Tanium helps Frasers Group, one of the UK’s largest retailers, manage risk and increase business value as it becomes a global powerhouse through acquisitions. Matthew Wilmot, Group Head of Enterprise IT and Information Security, Frasers Group, discusses the business requirements which included new capabilities for penetration testing, vulnerability scanning and greater endpoint visibility, and tells us how he stepped in to manage this seamlessly with the help of Tanium.
Frasers Group is all about growth. The UK-based retailer started in 1982 as a modest one-store operation and has grown into a global, multi-brand powerhouse. Today Frasers operates hundreds of stores, employs over 25,000 people and runs both brick-and-mortar and online operations in 25 countries.
Much of Frasers’ growth has come via acquisitions, often of troubled companies. It’s a strategy that’s ongoing.
All that M&A activity also means merging IT systems, a complex task that includes applying cybersecurity practices. More specifically, Frasers must decide whether a newly acquired unit should be permitted to follow its own cybersecurity rules or be required to follow those of the corporate parent.
To oversee this challenge, fairly recently, Frasers created a global group for information security and privacy.

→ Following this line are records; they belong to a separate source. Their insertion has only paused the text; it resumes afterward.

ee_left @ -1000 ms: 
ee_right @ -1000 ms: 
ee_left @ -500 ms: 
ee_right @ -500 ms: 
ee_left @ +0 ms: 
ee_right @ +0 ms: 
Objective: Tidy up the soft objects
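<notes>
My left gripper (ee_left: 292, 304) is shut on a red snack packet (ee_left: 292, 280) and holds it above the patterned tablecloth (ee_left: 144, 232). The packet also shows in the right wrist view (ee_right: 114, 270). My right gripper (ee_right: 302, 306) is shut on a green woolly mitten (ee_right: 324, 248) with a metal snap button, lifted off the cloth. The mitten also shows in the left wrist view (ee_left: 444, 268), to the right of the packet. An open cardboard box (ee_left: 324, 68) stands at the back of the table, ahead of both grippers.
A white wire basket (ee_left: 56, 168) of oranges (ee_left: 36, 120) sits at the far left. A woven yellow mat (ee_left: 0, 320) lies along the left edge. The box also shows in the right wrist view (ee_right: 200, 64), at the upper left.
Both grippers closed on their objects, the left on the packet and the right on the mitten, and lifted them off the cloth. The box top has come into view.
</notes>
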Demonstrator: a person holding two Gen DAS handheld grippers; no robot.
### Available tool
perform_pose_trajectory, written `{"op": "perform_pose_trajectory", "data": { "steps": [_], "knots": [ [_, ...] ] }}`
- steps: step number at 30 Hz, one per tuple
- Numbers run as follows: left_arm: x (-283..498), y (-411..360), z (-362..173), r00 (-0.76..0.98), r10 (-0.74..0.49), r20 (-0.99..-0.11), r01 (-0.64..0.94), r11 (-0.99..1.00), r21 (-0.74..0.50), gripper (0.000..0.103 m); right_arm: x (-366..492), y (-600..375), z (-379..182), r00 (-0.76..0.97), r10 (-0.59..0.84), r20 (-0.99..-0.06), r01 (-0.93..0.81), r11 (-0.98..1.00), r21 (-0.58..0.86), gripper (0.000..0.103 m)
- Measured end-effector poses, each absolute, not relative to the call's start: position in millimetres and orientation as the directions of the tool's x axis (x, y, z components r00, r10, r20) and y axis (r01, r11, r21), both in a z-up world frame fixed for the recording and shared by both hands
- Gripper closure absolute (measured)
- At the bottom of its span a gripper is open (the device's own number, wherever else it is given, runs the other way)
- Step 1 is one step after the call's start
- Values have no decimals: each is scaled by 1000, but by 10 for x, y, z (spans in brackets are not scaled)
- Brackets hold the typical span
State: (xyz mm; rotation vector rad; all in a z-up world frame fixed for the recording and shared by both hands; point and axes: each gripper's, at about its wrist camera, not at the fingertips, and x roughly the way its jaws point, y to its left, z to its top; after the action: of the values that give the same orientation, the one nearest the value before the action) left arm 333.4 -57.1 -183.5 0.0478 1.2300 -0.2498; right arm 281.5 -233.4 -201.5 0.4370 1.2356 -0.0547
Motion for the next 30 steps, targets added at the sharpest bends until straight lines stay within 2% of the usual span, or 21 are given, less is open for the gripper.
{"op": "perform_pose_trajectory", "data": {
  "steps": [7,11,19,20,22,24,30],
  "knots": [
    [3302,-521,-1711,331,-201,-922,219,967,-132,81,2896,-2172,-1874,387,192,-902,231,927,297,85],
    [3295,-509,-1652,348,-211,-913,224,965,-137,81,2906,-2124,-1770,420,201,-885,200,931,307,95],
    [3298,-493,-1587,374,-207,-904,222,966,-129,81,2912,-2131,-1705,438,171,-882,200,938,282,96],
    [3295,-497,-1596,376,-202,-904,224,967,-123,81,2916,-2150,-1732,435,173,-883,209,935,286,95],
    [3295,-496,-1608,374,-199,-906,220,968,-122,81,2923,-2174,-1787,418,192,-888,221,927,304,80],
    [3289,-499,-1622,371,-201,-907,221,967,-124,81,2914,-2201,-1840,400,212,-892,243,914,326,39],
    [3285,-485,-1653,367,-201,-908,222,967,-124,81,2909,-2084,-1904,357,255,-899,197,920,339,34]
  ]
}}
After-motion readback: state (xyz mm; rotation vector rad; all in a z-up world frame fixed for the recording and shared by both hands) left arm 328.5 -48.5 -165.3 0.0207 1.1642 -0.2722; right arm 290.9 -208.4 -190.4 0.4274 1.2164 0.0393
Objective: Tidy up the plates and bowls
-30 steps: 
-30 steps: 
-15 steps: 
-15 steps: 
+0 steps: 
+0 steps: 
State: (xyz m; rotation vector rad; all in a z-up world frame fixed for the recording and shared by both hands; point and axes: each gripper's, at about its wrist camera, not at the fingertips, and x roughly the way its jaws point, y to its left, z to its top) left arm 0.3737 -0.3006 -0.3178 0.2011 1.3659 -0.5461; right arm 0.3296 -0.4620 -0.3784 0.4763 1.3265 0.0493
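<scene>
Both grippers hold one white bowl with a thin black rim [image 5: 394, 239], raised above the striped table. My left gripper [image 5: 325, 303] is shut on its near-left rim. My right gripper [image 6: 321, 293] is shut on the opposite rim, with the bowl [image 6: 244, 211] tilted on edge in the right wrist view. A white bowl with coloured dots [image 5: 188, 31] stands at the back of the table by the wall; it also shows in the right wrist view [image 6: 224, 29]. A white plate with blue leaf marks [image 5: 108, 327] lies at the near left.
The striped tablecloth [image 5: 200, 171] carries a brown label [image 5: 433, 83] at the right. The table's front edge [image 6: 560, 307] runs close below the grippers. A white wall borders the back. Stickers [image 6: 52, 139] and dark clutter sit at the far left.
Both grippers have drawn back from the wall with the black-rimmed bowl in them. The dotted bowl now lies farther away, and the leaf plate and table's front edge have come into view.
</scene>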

It hired Matthew Wilmot, formerly an IT consultant, as the group’s head. Wilmot now works closely with Richard Marlow, who joined in recent years as part of an acquisition and is today Frasers’ manager of vulnerability testing.
Working together, they created Frasers’ long list of cybersecurity must-haves. These included new capabilities for penetration testing, vulnerability scanning and greater endpoint visibility.
“We were struggling to get a hold on our overall environment,” said Wilmot. “The tooling we had really didn’t tell us much about our assets.”
Clearly, something new was needed and fortunately, Wilmot was already familiar with Tanium and suspected Frasers could use Tanium to dramatically improve its cyber hygiene, gain visibility into its vulnerabilities and keep its systems secure.
Initially, Tanium was deployed only in Frasers’ Game unit, a gaming specialist that operates over 250 stores in the UK plus an expansive website. Because Game operates as a standalone business, Wilmot reasoned, it could function as his test lab for Tanium. The first test was limited to just 10 stores because the timing coincided with the company’s busiest time, the weeks in December leading up to Christmas.
The test was a success and Frasers rolled out Tanium to an additional 200 stores, again with a smooth delivery.
During the Christmas season, as many other retailers were scrambling to mitigate the Log4j vulnerability, Wilmot, Marlow and their teams were celebrating the festivities. That’s because Tanium helped the company identify where Log4j existed in their environment and resolved the vulnerabilities quickly.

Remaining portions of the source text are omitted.